# ipod in 2001 Quest



## quietcoolone (Mar 28, 2005)

*My weekend warrior project*.
I purchased an ipod interface ipod interface for our 2001 Quest-- (keep in mind that the radio in this van is a Ford radio and i don't think the interface will work on any other Nissan).
The purpose of this project was to install my girlfriends ipod photo (60G) into the van and control it with the factory radio buttons--
*Installation* 
1.Removing the fascia was easy... two screws Bering the change pocket/ashtray and pry out at the top.
2. Removed four phillips head screws from radio support brackets
3. Disconnected factory plugs from radio and connected them to the cables included with interface, then connected the other end back into the radio
4. Renamed playlist in iTunes to FORD1-FORD6
5. Connected ipod to the docking cable (included) 
6. Turned on stereo and ipod quickly jumped to external control and the display read: FORD OK TO DISCONNECT.
7. I was then able to change tracks, playlist, scan, shuffle, FF, REW from the radio-- pretty kewl.
I have pictures, but don't know how to add them to this forum-- email me and i'll be happy to send them.


----------



## asleepz (Feb 24, 2004)

Nice, do they make the interface for any of the Nissan vehicles with their stock radio? I'm sure others would be interested.


----------



## quietcoolone (Mar 28, 2005)

♣AsleepZ♣ said:


> Nice, do they make the interface for any of the Nissan vehicles with their stock radio? I'm sure others would be interested.





YES, there is an ipod interface for other Nissans, check the web or "google it"----- i found this one this one, but you may be able to narrow your search for others.
Good luck.


----------



## Ninety-Nine SE-L (May 5, 2002)

I wish they just had a simple hook-up for the IPOD in a car, similar to an IPOD dock. No FM modulator, no control through your radio, just a power cable and some RCA outputs:


----------



## asleepz (Feb 24, 2004)

Ninety-Nine SE-L said:


> I wish they just had a simple hook-up for the IPOD in a car, similar to an IPOD dock. No FM modulator, no control through your radio, just a power cable and some RCA outputs:


They do if you have a Pioneer HU (but with no power)


----------



## Ninety-Nine SE-L (May 5, 2002)

That's the thing tho, I don't want it to be brand specific, just 2 RCAs and 2 power wires.


----------



## asleepz (Feb 24, 2004)

Yeah, well most aftermarket HU that have a auxilary input either have RCA's in the back or you can buy an adapter for it. Then get a 1/8" headphone to RCA adapter from Radioshack and boom your in there.


----------



## Ninety-Nine SE-L (May 5, 2002)

But once again, that only accomidates half of what I want. Here are the options I've seen so far:

FM modulators specifically for the IPOD (Itrip). Bottom line, they're bulky and they suck, they don't hold a frequency.
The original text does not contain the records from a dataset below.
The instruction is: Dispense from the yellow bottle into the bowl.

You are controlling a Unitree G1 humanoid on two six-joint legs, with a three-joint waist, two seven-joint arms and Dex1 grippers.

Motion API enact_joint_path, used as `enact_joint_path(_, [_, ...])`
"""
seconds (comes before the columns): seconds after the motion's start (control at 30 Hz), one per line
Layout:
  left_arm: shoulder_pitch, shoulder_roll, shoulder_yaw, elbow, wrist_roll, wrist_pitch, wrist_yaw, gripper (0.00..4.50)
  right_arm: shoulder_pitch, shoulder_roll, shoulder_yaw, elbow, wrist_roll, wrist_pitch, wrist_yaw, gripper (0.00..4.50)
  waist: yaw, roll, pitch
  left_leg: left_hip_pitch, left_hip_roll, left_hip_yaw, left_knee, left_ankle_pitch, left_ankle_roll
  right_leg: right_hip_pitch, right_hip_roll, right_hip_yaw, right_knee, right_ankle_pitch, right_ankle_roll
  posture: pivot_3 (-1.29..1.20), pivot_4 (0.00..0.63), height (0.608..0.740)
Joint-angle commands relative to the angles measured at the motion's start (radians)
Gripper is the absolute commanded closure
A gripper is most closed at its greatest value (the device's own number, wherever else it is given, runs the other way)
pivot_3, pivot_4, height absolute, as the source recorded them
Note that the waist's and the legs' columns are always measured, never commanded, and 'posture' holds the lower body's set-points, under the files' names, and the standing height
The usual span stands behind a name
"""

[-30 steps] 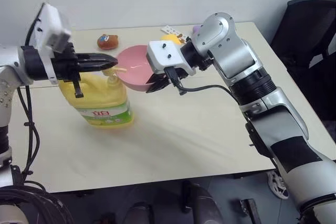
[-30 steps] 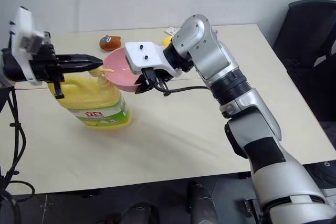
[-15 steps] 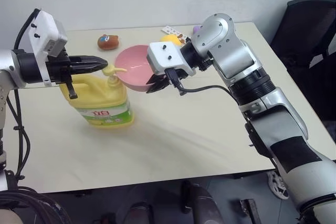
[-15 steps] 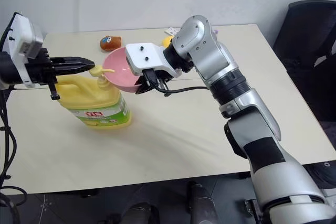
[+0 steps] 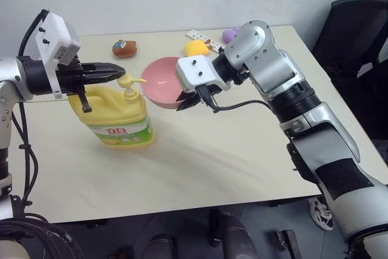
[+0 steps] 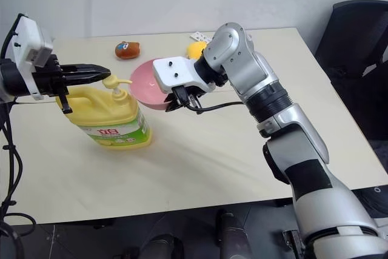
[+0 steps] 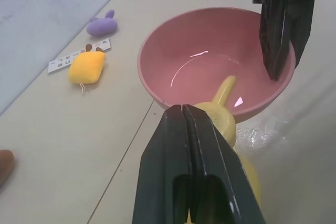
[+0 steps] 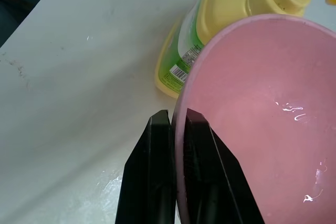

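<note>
Bench (image 5: 230, 150): carries all things.
Yellow bottle (image 5: 115, 116): upright, left side.
Bowl (image 5: 159, 80): just right of the pump, rim pinched by right gripper (image 8: 176, 129) jaws.
Left gripper (image 5: 121, 72): jaws pressed together, just above pump.

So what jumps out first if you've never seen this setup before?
The yellow bottle stands at the table's left, its pump spout reaching over the pink bowl. The right end effector pinches the bowl's rim. The left end effector, shut, hovers at the pump head.
</note>
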Motion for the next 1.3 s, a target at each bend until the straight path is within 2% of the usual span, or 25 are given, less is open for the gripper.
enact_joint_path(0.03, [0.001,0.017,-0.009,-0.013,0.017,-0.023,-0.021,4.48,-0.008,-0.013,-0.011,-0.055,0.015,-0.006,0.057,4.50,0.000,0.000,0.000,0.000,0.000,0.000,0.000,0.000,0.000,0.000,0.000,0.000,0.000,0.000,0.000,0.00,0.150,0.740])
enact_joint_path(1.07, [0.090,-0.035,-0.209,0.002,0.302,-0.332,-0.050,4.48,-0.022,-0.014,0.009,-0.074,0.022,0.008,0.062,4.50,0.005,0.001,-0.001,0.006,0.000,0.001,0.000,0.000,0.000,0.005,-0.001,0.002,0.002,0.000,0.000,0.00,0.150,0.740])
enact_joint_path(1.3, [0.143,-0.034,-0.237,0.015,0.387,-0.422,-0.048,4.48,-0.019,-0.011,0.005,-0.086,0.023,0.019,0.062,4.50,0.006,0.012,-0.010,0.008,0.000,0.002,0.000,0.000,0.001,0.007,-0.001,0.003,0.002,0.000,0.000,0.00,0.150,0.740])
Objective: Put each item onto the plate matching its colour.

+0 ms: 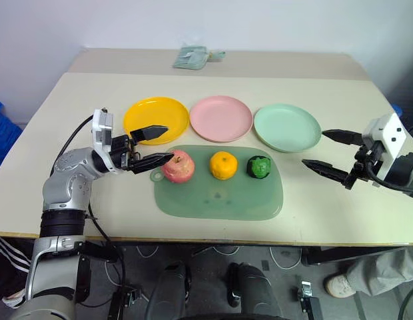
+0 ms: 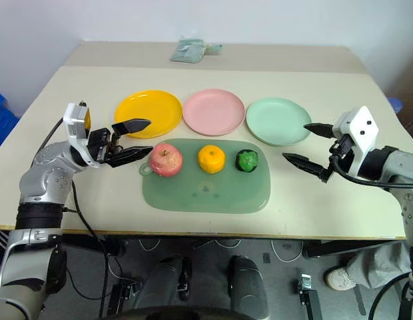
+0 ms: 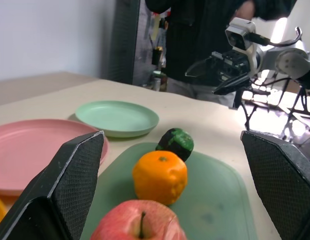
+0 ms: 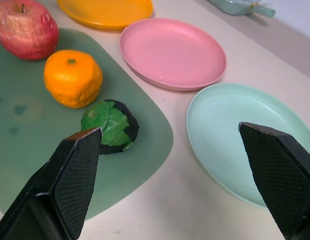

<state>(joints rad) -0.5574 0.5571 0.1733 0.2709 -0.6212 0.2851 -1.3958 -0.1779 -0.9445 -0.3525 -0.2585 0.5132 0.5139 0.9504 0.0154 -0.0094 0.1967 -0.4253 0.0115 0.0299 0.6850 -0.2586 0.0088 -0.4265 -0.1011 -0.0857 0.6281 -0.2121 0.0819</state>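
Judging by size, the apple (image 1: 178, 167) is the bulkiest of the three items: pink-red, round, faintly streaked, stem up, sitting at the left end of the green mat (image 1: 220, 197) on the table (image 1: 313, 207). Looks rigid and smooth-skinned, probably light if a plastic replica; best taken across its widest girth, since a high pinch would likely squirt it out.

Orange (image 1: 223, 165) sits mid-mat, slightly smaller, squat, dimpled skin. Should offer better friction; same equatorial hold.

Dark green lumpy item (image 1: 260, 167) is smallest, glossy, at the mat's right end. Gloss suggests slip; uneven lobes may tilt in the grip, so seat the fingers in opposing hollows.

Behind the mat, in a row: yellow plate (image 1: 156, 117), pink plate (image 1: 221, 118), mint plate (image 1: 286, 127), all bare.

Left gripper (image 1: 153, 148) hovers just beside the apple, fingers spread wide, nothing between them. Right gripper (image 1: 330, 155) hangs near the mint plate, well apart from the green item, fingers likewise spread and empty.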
IPOD to stock radio. It's ok, but I don't have a stock radio (especially one with CD-changer controls)

IPOD to Kenwood/Alpine/Clarion, etc. First off, my Alpine's too old to support this interface, 2nd it's expensive, 3rd, I heard the interface is slow and difficult to use.

Technically, I could buy an Ipod car charger and plug in a Y adaptor to the headphone jack, but 2 problems: the headphone jack is volume controled, unlike the back of the IPOD dock. Also, that's a lot of messy wiring.

The only somewhat 'neat' option I see is buying another Ipod dock. The dock allows a connection on the back that is not volume controled and it is simple to connect with no messy wires. The disadvantage is there are alot of costly parts to piece together and the Ipod would never stay in it's dock w/ my driving.


----------